-- Required work --
In the records that follow, how many lines contain the word "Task"? Give only that figure.

Dataset excerpts:
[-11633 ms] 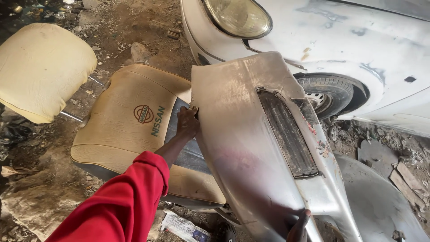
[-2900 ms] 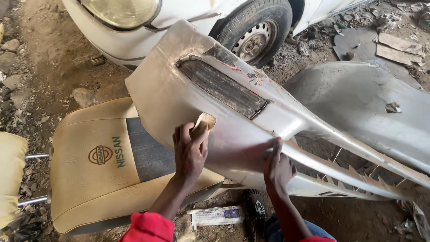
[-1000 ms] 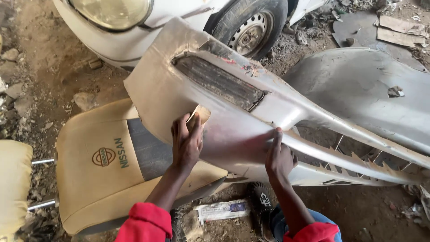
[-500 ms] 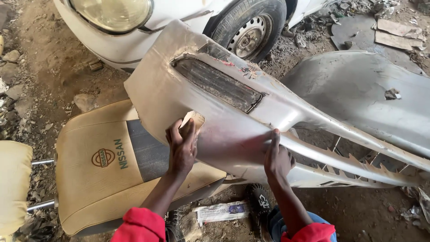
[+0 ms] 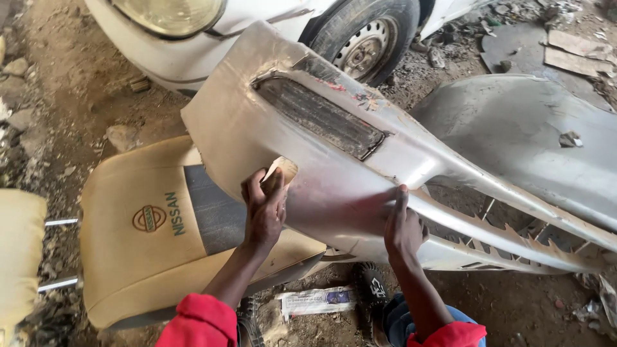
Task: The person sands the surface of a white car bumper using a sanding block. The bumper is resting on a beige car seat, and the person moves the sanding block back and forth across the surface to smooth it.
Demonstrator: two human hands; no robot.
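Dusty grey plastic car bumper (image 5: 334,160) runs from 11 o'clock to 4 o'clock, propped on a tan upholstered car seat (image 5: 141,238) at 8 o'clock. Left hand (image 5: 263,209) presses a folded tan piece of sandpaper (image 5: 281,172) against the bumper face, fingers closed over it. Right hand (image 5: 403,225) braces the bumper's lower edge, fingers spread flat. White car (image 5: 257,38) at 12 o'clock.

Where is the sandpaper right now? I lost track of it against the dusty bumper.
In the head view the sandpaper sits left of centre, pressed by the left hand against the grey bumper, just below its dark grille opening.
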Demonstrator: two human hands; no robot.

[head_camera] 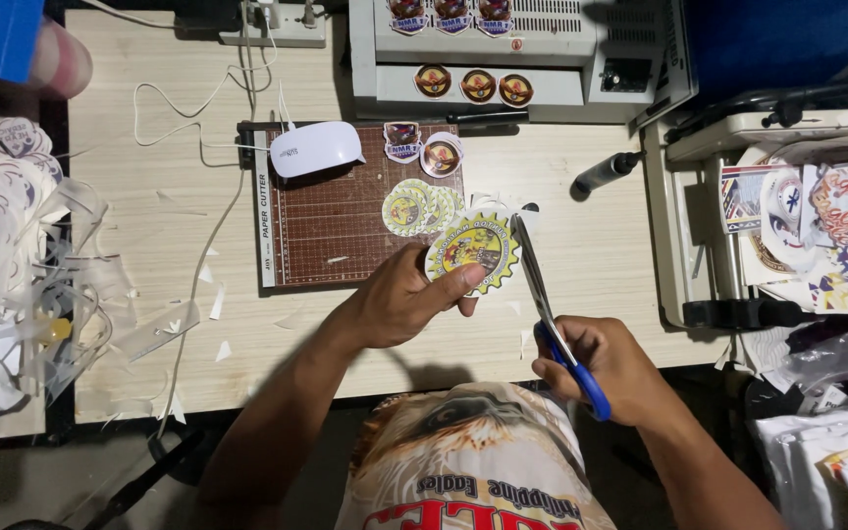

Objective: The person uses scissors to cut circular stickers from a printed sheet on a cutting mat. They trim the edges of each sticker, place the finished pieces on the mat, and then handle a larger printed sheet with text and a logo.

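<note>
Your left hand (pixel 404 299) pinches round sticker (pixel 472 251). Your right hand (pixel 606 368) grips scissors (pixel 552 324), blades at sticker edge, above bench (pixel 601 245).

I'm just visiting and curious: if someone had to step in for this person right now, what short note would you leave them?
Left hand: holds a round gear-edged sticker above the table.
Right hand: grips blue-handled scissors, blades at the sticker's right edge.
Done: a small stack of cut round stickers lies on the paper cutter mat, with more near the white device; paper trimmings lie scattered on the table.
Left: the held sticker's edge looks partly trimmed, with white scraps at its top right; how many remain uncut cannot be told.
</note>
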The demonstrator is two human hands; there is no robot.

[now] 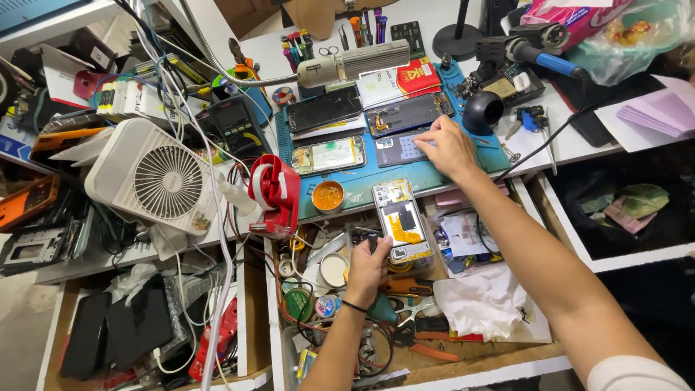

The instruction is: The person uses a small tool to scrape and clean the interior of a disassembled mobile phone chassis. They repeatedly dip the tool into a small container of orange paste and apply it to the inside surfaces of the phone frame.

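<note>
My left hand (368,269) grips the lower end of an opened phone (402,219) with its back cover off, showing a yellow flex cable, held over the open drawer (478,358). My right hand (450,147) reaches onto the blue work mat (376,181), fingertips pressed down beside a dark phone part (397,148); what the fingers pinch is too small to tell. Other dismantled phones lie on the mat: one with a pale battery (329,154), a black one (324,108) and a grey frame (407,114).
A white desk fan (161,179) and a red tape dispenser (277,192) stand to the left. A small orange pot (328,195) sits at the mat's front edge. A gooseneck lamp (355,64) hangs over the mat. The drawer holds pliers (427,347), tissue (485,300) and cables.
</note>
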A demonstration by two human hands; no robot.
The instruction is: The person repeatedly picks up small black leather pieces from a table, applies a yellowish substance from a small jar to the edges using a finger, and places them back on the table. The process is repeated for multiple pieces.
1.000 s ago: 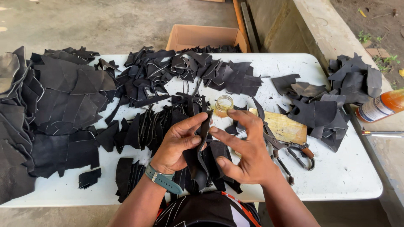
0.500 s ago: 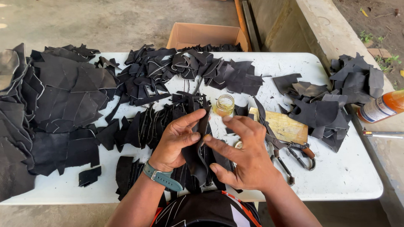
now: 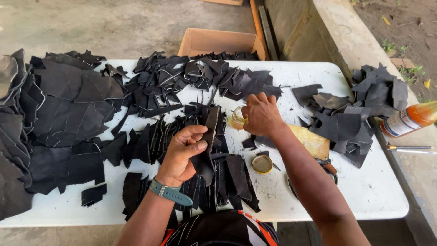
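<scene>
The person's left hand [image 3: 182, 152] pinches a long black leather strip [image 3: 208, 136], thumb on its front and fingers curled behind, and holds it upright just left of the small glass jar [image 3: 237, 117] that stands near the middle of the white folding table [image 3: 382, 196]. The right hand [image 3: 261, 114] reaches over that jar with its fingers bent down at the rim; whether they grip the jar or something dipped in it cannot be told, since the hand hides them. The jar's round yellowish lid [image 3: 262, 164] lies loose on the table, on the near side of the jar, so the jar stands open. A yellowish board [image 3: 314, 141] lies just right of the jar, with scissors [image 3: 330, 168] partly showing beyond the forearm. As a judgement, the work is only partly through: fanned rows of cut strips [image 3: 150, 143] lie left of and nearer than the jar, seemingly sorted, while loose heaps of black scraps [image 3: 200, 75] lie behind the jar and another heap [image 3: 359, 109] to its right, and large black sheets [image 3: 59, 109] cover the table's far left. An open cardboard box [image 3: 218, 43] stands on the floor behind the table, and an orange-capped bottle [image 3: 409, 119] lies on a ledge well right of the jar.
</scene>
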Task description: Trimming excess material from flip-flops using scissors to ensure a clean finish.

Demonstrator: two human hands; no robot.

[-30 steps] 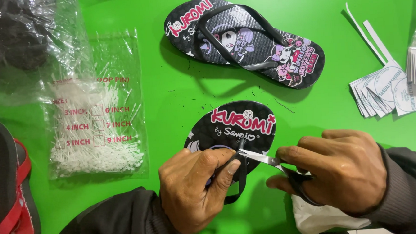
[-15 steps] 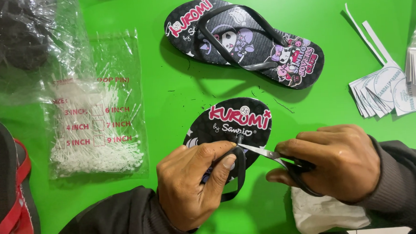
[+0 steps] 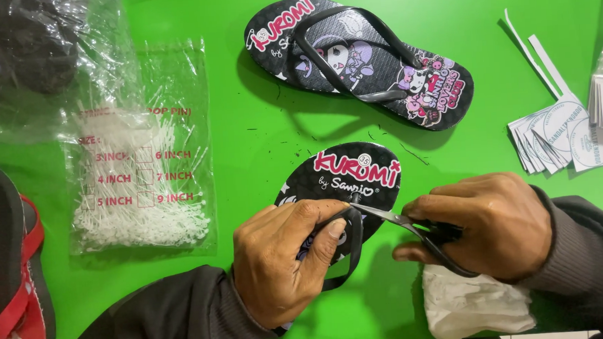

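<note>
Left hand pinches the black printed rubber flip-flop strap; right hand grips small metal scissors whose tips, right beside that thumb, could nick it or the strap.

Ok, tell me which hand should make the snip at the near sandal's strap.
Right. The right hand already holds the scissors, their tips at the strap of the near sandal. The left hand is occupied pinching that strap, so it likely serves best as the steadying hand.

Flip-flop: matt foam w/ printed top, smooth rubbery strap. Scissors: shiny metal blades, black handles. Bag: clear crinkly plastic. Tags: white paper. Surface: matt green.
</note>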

-- Expected output --
2